- _What is being asked_
Repeat the listing exactly. Pictures stay out of your copy.

[Opening Exercise data section]

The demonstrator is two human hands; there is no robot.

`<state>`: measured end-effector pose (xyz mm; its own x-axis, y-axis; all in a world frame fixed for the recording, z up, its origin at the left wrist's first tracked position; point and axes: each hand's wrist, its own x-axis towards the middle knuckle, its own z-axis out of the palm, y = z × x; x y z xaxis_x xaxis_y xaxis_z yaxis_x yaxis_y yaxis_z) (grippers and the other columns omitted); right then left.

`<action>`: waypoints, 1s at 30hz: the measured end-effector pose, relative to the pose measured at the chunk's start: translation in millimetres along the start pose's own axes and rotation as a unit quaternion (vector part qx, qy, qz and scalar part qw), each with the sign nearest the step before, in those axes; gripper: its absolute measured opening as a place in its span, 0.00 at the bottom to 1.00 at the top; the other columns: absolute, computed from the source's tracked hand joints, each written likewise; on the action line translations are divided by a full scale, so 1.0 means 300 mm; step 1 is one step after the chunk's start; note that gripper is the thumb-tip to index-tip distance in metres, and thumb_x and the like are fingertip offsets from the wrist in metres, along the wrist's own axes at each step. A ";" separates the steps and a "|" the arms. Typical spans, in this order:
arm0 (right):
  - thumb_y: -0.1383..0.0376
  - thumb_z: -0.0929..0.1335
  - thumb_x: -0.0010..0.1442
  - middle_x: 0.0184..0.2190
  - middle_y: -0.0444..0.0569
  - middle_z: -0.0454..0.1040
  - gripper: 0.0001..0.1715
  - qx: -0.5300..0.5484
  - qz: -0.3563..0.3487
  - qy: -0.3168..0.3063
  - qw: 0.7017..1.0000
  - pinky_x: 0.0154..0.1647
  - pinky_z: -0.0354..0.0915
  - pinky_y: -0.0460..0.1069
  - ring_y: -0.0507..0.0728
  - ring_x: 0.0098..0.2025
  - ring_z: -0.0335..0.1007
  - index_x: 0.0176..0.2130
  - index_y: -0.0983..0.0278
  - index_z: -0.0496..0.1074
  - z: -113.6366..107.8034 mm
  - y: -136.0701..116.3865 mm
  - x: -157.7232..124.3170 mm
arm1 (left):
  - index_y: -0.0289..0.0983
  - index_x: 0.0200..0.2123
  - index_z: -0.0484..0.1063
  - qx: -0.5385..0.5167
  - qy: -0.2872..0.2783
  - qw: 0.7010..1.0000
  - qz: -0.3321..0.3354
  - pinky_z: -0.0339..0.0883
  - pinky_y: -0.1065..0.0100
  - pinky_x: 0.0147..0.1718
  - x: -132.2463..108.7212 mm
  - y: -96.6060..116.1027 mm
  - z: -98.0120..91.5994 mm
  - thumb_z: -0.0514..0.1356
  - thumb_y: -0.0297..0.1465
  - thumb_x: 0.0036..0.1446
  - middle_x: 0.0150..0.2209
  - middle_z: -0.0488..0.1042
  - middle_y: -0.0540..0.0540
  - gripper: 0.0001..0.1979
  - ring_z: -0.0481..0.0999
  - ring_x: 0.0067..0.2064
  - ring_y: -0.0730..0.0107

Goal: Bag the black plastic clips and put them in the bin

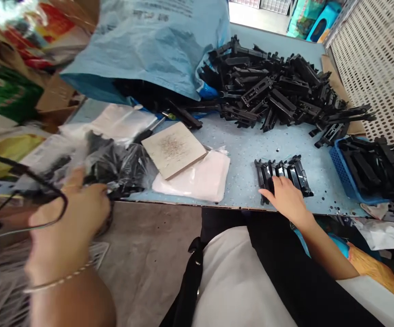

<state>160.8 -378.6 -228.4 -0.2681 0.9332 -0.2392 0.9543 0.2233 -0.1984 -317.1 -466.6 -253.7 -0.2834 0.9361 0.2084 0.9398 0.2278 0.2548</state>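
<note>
From my end of the head cam: speckled pale-blue tabletop [241,141], crinkly blue plastic bag [152,41], a square beige slab [173,147] with gritty specks lying on a smooth whitish pack [197,179]. Behind, there's a jagged heap of black parts [272,91].

My row of black parts [302,175] sits near the table's front edge, between the pack and the blue mesh basket [340,163]. They're slim, glossy and notched at the ends, lined up side by side. Each one's long axis runs front to back, the right-hand ones leaning left at the far end.

My right hand [287,197] lies over the row, thumb spread left; can't tell if it's gripping. My left hand [81,204] is blurry beside clear bags [130,165], fingers bent, and I can't tell what it's holding, if anything.
</note>
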 end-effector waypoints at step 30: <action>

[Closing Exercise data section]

- _Result of this exercise_
The demonstrator is two human hands; there is no robot.

`<state>`: measured end-effector pose (xyz mm; its own x-axis, y-axis; all in a world frame fixed for the recording, z up, its origin at the left wrist's first tracked position; point and axes: each hand's wrist, its own x-axis towards the middle knuckle, its own z-axis out of the palm, y = z × x; x y z xaxis_x xaxis_y xaxis_z yaxis_x yaxis_y yaxis_z) (grippers and the other columns omitted); right then left.

`<action>`: waypoints, 1s at 30hz: the measured end-effector pose, relative to the pose measured at the chunk's start: translation in millimetres along the start pose's own axes and rotation as a unit quaternion (vector part qx, qy, qz and scalar part qw), each with the sign nearest the step before, in those axes; gripper: its absolute measured opening as a place in its span, 0.00 at the bottom to 1.00 at the top; the other columns: absolute, computed from the source's tracked hand joints, each written likewise; on the action line translations are divided by a full scale, so 1.0 means 300 mm; step 1 is one step after the chunk's start; note that gripper is the thumb-tip to index-tip distance in metres, and thumb_x and the like are fingertip offsets from the wrist in metres, along the wrist's own axes at each step. A ";" separates the steps and a "|" the arms. Typical spans, in this order:
arm0 (right):
  - thumb_y: -0.1383..0.0376
  - thumb_z: -0.0929..0.1335
  - thumb_x: -0.0010..0.1442
  - middle_x: 0.0184..0.2190
  - middle_y: -0.0444..0.0569
  - middle_z: -0.0454..0.1040
  - gripper: 0.0001..0.1715
  - qx: -0.5300..0.5484
  - qz: -0.3563..0.3487
  - qy: -0.3168..0.3063
  - qw: 0.7017..1.0000
  - pinky_x: 0.0154..0.1647
  - pinky_z: -0.0354..0.0915
  - pinky_y: -0.0460..0.1069
  - ring_y: -0.0507..0.0728
  - ring_x: 0.0098..0.2025
  - ring_z: -0.0335..0.1007
  - index_x: 0.0176..0.2130
  - index_y: -0.0983..0.0278
  - index_z: -0.0496..0.1074
  - z: -113.6366..107.8034 mm
  - y: -136.0701..116.3865 mm
  - x: -157.7232..124.3170 mm
arm1 (left):
  - index_y: -0.0289..0.0983
  - index_x: 0.0200..0.2123
  - index_z: -0.0484..0.1063
  - qx: -0.5385..0.5167
  - qy: -0.2872..0.2783
  - qw: 0.7010..1.0000
  - qz: -0.3321..0.3354
  - pinky_z: -0.0339..0.0883
  - pinky_y: -0.1065..0.0100
  - pinky_x: 0.0147..0.1718
  - x: -132.2463..108.7212 mm
  - y: -96.6060..116.1027 mm
  - z: -98.0120..91.5994 mm
  - thumb_z: -0.0514..0.1356
  - thumb_y: -0.0297..0.1465
  - thumb_x: 0.0036..0.1446
  - middle_x: 0.0150..0.2209
  - middle_z: -0.0488..0.1042
  - middle_y: -0.0540..0.0540
  - gripper: 0.0001..0.1979
  - ring_z: -0.0481..0.0999
  - ring_x: 0.0067..0.2064
  - ring_y: -0.0730..0.0107

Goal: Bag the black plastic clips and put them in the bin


<state>160.8 -378.6 -228.4 -0.2681 0.9332 -0.2392 0.9543 0.2233 -0.1984 -317.1 -466.6 -253.7 -0.2834 0.9361 0.2084 0.9398 0.2278 0.2548</state>
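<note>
From my end of the head cam: speckled pale-blue tabletop [241,141], crinkly blue plastic bag [152,41], a square beige slab [173,147] with gritty specks lying on a smooth whitish pack [197,179]. Behind, there's a jagged heap of black parts [272,91].

My row of black parts [302,175] sits near the table's front edge, between the pack and the blue mesh basket [340,163]. They're slim, glossy and notched at the ends, lined up side by side. Each one's long axis runs front to back, the right-hand ones leaning left at the far end.

My right hand [287,197] lies over the row, thumb spread left; can't tell if it's gripping. My left hand [81,204] is blurry beside clear bags [130,165], fingers bent, and I can't tell what it's holding, if anything.
</note>
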 end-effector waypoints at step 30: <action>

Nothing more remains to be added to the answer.